My work load only increased when I realized a little over a year after my arrival that I was no longer trapped in the Star Wars plane, and could once again access Westeros.
Harrenhal had done well in my absence and rule-by-Raven; there weren’t any real crises, thankfully. The ice-demons were still North of the Wall; I was planning on a culling once I had orbital support available. My army had expanded, the Hounds, Ravens and Horses doubling in population, while my military leaders had trained twenty regiments worth of reserve footmen. When my PMC was sufficiently set up, I was planning on establishing a training center on my lands and updating them to a more modern standard.
But the biggest part of my workload, and definitely the hardest, were my own projects; namely, the work I did developing new magic as needed for the grand plan.
So the first, and perhaps most important part of the magic was getting advanced technology to function regardless of dimension. Since a liveship generated a limited amount of mana, that mana was a finite resource. In other words, the more I used magic when unnecessary, the less magic I had available to both tap myself (assuming I bonded with the ships and got direct mana-taps working, both of which I planned on), and the less magic there was available for the shields, weapons, sensors, drives, etc.
Also, some parts could generate a lot of mana. Of all the mana sources, Red and Blue were the hardest to come across on a ship without access to high technology.
Green was available because I had the ships be as organic as possible.
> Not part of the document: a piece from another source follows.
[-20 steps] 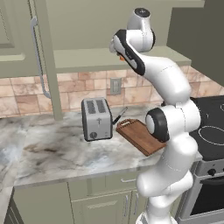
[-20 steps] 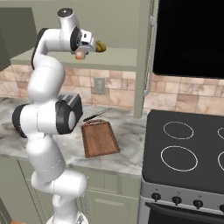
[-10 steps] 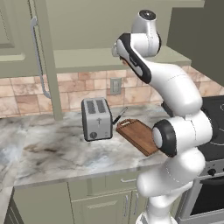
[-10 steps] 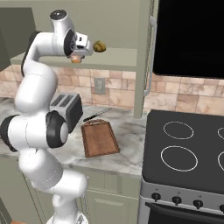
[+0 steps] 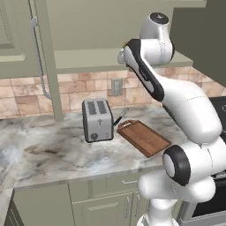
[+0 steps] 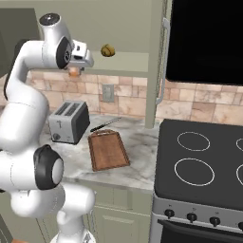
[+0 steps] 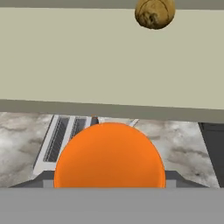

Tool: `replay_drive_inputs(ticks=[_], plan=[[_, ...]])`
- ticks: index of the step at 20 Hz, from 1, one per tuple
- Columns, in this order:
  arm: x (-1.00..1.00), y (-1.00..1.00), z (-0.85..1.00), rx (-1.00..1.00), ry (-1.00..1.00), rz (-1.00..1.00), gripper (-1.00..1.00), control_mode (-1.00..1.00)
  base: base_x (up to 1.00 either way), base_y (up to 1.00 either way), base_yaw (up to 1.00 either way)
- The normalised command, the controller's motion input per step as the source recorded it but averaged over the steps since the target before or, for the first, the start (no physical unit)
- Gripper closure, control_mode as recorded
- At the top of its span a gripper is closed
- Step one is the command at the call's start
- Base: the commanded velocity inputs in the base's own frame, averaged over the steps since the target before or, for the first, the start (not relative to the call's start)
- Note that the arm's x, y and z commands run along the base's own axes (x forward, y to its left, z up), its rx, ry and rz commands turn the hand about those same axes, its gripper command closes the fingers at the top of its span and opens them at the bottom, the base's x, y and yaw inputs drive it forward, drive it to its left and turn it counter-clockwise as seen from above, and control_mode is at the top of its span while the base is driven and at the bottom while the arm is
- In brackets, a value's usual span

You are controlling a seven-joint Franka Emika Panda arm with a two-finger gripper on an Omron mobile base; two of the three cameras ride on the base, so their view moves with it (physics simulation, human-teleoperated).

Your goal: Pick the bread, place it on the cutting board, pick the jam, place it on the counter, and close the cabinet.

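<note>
My gripper [image 6: 75, 68] is shut on the jam [image 6: 74, 73], a small orange jar held in the air left of the open cabinet's shelf [image 6: 128, 60], above the toaster. In the hand view the jam [image 7: 109, 153] sits large between my fingers [image 7: 43, 178]. The bread [image 6: 108, 50], a round golden-brown bun, rests on the shelf to the right of the gripper; in the hand view the bread [image 7: 154, 13] lies at the top on the shelf [image 7: 87, 57]. The cutting board [image 6: 108, 150] lies bare on the counter [image 6: 137, 166]. The cabinet door [image 5: 42, 57] stands open.
A silver toaster [image 6: 70, 122] stands on the counter left of the board, with a dark knife [image 6: 105, 125] behind the board. A black stove [image 6: 204, 161] is at the right. The other cabinet door [image 6: 159, 57] is swung out edge-on beside the shelf.
The gripper has drawn back from the shelf, down and to the left in the right base view, carrying the jam. The bread has stayed on the shelf.
</note>
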Motion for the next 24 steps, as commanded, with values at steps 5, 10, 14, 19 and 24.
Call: replay_drive_inputs(ticks=[5, 10, 14, 19, 24], plan=[[-0.82, 0.01, -0.2, 0.0, 0.0, 0.0, 1.0, -1.0, 0.0, 0.0, 0.0], [-0.63, 0.1, -0.44, 0.0, 0.0, 0.0, 1.0, -1.0, 0.0, 0.0, 0.0], [-0.42, 0.18, -0.52, 0.0, 0.0, 0.0, 1.0, -1.0, 0.0, 0.0, 0.0], [-0.26, 0.19, -0.52, 0.0, 0.0, 0.0, 1.0, -1.0, 0.0, 0.0, 0.0], [-0.14, 0.18, -0.53, 0.0, 0.0, 0.0, 1.0, -1.0, 0.0, 0.0, 0.0]])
The ship grew food for the crew, absorbed internal light waste, recycled carbon dioxide into breathable air, and transported the ship’s water. Plus it meant that many parts of the ship could self-repair slowly even without magic; regeneration spells were, generally, more efficient than reconstruction ones as well. Enchanted exotic high-strength biomaterials were almost as good as enchanted exotic metals, and I’d modified the plants to naturally grow enchanted dragon-bone to provide mana-batteries, magical conductivity, and structural reinforcement.
Similarly Black was available from the natural reclamation of bio-waste. Ships were highly structured and orderly, thus there was a lot of White available.
Some Blue was available due to the complexity of the ship. But the computers, libraries, sensors and the like were great sources of Blue, and only available if high technology was too.
Red though was the worst. The best source of Red mana was a high-energy reactor. But those were high technology, and would fail if sent into a different plane with other physical laws.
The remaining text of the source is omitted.